§ **Description of the task**
Return a word-for-word copy of the complete listing below.

§ **The data**
>>>

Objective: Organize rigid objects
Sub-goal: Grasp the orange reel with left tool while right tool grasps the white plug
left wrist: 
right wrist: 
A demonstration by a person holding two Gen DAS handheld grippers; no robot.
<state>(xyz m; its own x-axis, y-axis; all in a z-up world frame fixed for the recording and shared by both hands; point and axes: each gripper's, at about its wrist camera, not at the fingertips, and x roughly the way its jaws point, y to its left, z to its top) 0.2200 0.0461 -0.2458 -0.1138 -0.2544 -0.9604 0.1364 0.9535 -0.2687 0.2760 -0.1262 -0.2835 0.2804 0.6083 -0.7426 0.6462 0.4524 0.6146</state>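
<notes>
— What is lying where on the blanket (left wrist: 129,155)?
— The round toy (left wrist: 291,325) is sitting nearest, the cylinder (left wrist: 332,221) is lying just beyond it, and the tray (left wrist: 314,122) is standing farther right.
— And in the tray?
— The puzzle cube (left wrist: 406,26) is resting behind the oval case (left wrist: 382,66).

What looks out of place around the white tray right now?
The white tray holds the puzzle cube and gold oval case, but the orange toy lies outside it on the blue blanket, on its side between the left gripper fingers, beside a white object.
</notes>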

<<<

§ **Exercise result**
Objective: Organize rigid objects
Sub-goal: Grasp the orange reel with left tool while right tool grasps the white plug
left wrist: 
right wrist: 
A demonstration by a person holding two Gen DAS handheld grippers; no robot.
<state>(xyz m; its own x-axis, y-axis; all in a z-up world frame fixed for the recording and shared by both hands; point and axes: each gripper's, at about its wrist camera, not at the fingertips, and x roughly the way its jaws point, y to its left, z to its top) 0.2200 0.0461 -0.2458 -0.1138 -0.2544 -0.9604 0.1364 0.9535 -0.2687 0.2760 -0.1262 -0.2835 0.2804 0.6083 -0.7426 0.6462 0.4524 0.6146</state>
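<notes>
— What is lying where on the blanket (left wrist: 129,155)?
— The round toy (left wrist: 291,325) is sitting nearest, the cylinder (left wrist: 332,221) is lying just beyond it, and the tray (left wrist: 314,122) is standing farther right.
— And in the tray?
— The puzzle cube (left wrist: 406,26) is resting behind the oval case (left wrist: 382,66).

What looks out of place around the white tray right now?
The white tray holds the puzzle cube and gold oval case, but the orange toy lies outside it on the blue blanket, on its side between the left gripper fingers, beside a white object.
</notes>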

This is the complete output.